> [Exercise brief]
Copy every entry below verbatim, except for images.

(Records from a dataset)
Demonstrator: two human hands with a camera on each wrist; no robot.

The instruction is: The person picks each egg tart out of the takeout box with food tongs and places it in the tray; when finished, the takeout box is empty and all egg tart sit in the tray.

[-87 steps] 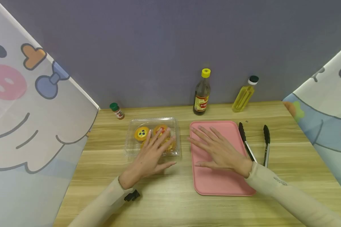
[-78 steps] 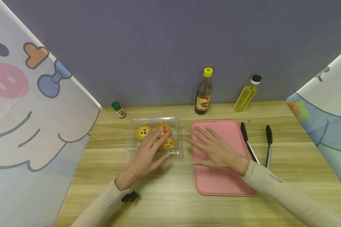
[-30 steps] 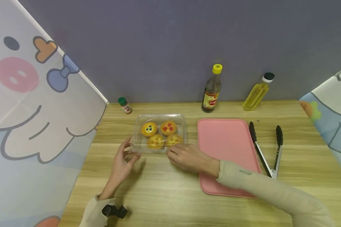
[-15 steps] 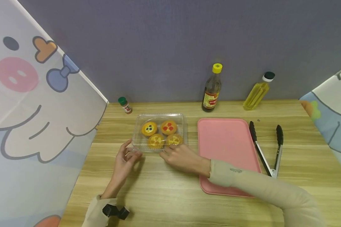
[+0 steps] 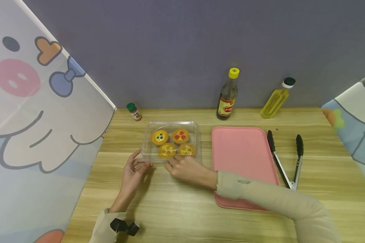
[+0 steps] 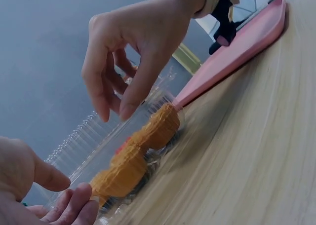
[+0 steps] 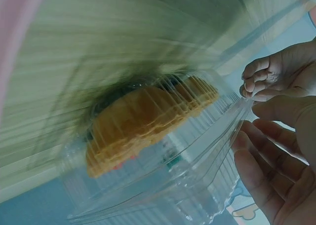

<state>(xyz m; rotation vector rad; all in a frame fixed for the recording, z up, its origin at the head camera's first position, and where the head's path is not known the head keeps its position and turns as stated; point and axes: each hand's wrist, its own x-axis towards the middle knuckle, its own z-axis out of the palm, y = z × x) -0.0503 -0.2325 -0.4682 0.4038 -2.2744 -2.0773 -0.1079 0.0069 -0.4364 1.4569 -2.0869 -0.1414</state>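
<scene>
A clear plastic clamshell container (image 5: pixel 149 130) with its lid down holds several small tarts (image 5: pixel 166 151), one topped with blue dots and another with red pieces. At its front left corner my left hand (image 5: pixel 133 174) pinches the rim between thumb and fingers. My right hand (image 5: pixel 187 169) is at the middle of the front edge, its thumb and bent fingers on the lid's rim. In the right wrist view the lid edge (image 7: pixel 217 158) runs in between that thumb and the fingertips. The left wrist view shows the right hand's fingers (image 6: pixel 96 87) pointing down at the rim.
A pink tray (image 5: pixel 237 145) lies right of the container, under the right forearm. Spread metal tongs (image 5: pixel 281 168) with black tips lie beyond it. Along the back wall stand a small green-capped shaker (image 5: pixel 134 112), a dark sauce bottle (image 5: pixel 227 99) and an oil bottle (image 5: pixel 275 103).
Both hands were spread flat over the container and tray. The left went to the container's front left corner. The right came to the front edge and slid leftward along it.
</scene>
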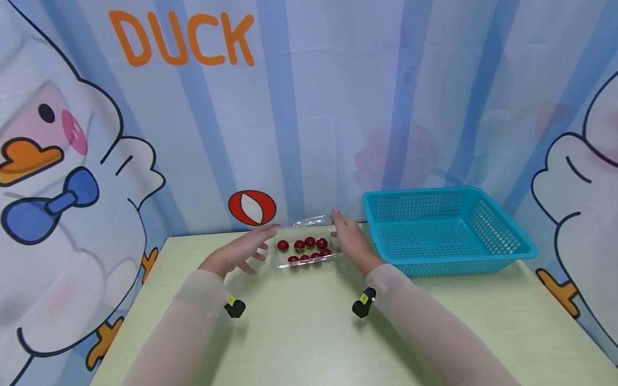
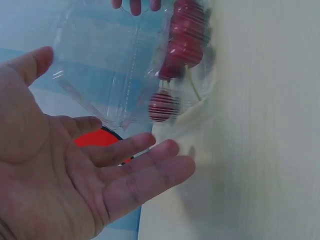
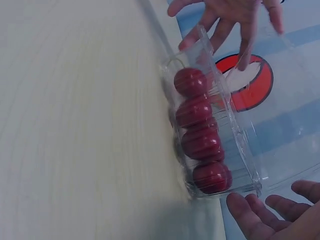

> [Output for this task]
Demonstrator: two human hands with a camera on each wrist; no robot.

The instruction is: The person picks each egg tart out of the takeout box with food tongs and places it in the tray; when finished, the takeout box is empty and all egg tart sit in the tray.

[-87 steps] 
[-78 steps] 
[-30 steps] 
[-15 steps] 
[+0 steps] 
[+0 steps] 
[+0 steps] 

<state>(xyz m; rotation vector rad; all in a frame fixed for the recording, z up, its origin at the head camera's first position, and where the head's path is not known the head keeps its position and turns as stated; point and axes: each hand's wrist, its own x-axis towards the middle knuckle, its own z-axis out of the palm, y = z × x) -0.0503 -0.2325 -0.4682 0.4038 -2.2744 -2.0773 -0.1079 0.0069 -0.4364 1.4569 -2.0869 -0.1414</state>
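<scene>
A clear plastic clamshell container (image 5: pixel 149 130) with its lid down holds several small tarts (image 5: pixel 166 151), one topped with blue dots and another with red pieces. At its front left corner my left hand (image 5: pixel 133 174) pinches the rim between thumb and fingers. My right hand (image 5: pixel 187 169) is at the middle of the front edge, its thumb and bent fingers on the lid's rim. In the right wrist view the lid edge (image 7: pixel 217 158) runs in between that thumb and the fingertips. The left wrist view shows the right hand's fingers (image 6: pixel 96 87) pointing down at the rim.
A pink tray (image 5: pixel 237 145) lies right of the container, under the right forearm. Spread metal tongs (image 5: pixel 281 168) with black tips lie beyond it. Along the back wall stand a small green-capped shaker (image 5: pixel 134 112), a dark sauce bottle (image 5: pixel 227 99) and an oil bottle (image 5: pixel 275 103).
Both hands were spread flat over the container and tray. The left went to the container's front left corner. The right came to the front edge and slid leftward along it.
</scene>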

No additional answer is expected.